The Swiss government on Friday proposed strict new capital rules that would require banking giant UBS to hold an additional $26 billion in core capital, following its 2023 takeover of stricken rival Credit Suisse.

The measures would also mean that UBS will need to fully capitalize its foreign units and carry out fewer share buybacks.

“The rise in the going-concern requirement needs to be met with up to USD 26 billion of CET1 capital, to allow the AT1 bond holdings to be reduced by around USD 8 billion,” the government said in a Friday statement, referring to UBS’ holding of Additional Tier 1 (AT1) bonds.

The Swiss National Bank said it supported the measures from the government as they will “significantly strengthen” UBS’ resilience.

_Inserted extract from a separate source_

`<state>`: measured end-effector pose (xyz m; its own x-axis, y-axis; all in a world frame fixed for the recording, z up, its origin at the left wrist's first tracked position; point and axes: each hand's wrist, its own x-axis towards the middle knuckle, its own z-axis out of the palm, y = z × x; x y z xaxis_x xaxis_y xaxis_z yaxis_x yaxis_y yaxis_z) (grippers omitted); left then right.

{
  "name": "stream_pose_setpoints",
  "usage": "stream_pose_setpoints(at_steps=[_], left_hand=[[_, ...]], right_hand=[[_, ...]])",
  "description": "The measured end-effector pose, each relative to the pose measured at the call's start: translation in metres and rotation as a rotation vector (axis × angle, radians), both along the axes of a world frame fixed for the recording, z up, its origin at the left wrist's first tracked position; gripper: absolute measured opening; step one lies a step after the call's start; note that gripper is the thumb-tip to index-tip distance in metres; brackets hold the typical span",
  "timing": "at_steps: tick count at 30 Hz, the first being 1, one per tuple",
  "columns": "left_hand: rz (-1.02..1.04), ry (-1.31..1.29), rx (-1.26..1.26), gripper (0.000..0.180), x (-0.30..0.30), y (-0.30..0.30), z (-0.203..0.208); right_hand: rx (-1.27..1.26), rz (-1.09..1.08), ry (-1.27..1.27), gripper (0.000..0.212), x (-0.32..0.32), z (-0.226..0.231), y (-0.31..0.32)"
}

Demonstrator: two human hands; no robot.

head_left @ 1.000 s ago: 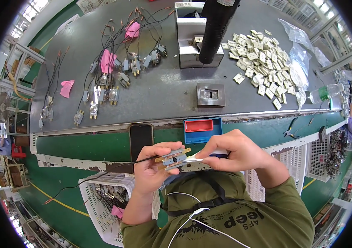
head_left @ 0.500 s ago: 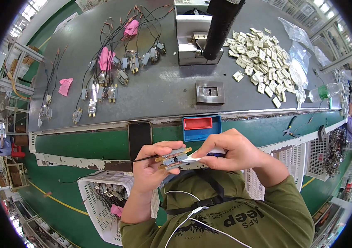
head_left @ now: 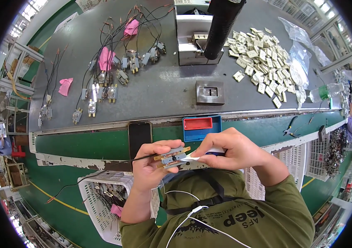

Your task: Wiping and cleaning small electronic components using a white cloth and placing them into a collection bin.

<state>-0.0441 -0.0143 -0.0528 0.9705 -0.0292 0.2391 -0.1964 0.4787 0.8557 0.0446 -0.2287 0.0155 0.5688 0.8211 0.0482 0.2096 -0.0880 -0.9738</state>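
My left hand (head_left: 149,165) grips a small grey electrical switch (head_left: 173,158) with brass terminals, between thumb and fingers. A thin black wire (head_left: 114,164) trails from the switch out to the left. In my right hand (head_left: 229,151) is a white-and-dark-blue tube (head_left: 216,152), mostly covered by the fingers, and its white tapered end meets the right side of the switch. Whether anything comes out of the tip is too small to tell. Both hands are in front of my body, just short of the bench edge.
Wired switches (head_left: 111,93) and pink slips (head_left: 65,87) lie on the grey bench at left. A metal block (head_left: 210,92) sits before a press (head_left: 196,58). At right are a pile of cream-coloured pieces (head_left: 263,62), a bottle (head_left: 327,91) and pliers (head_left: 291,127). A phone (head_left: 140,138) and blue tray (head_left: 215,133) lie nearer.
The wire's free end has swung out further left and lower over the floor. The switch has tilted and shifted very slightly left; both hands keep their grips, with the white tip still at the switch.
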Motion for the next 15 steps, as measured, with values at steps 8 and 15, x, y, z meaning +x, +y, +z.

“As well as reducing the likelihood of a large systemically important bank such as UBS getting into financial distress, this measure also increases a bank’s room for manoeuvre to stabilise itself in a crisis through its own efforts. This makes it less likely that UBS has to be bailed out by the government in the event of a crisis,” SNB said in a Friday statement.

‘Too big to fail’

UBS has been battling the specter of tighter capital rules since acquiring the country’s second-largest bank at a cut-price following years of strategic errors, mismanagement and scandals at Credit Suisse.

The shock demise of the banking giant also brought Swiss financial regulator FINMA under fire for its perceived scarce supervision of the bank and the ultimate timing of its intervention.

Swiss regulators argue that UBS must have stronger capital requirements to safeguard the national economy and financial system, given the bank’s balance topped $1.7 trillion in 2023, roughly double the projected Swiss economic output of last year. UBS insists it is not “too big to fail” and that the additional capital requirements — set to drain its cash liquidity — will impact the bank’s competitiveness.

At the heart of the standoff are pressing concerns over UBS’ ability to buffer any prospective losses at its foreign units, where it has, until now, had the duty to back 60% of capital with capital at the parent bank.

Higher capital requirements can whittle down a bank’s balance sheet and credit supply by bolstering a lender’s funding costs and choking off their willingness to lend — as well as waning their appetite for risk. For shareholders, of note will be the potential impact on discretionary funds available for distribution, including dividends, share buybacks and bonus payments.

“While winding down Credit Suisse’s legacy businesses should free up capital and reduce costs for UBS, much of these gains could be absorbed by stricter regulatory demands,” Johann Scholtz, senior equity analyst at Morningstar, said in a note preceding the FINMA announcement. 

“Such measures may place UBS’s capital requirements well above those faced by rivals in the United States, putting pressure on returns and reducing prospects for narrowing its long-term valuation gap. Even its long-standing premium rating relative to the European banking sector has recently evaporated.”

The prospect of stringent Swiss capital rules and UBS’ extensive U.S. presence through its core global wealth management division comes as White House trade tariffs already weigh on the bank’s fortunes. In a dramatic twist, the bank lost its crown as continental Europe’s most valuable lender by market capitalization to Spanish giant Santander in mid-April.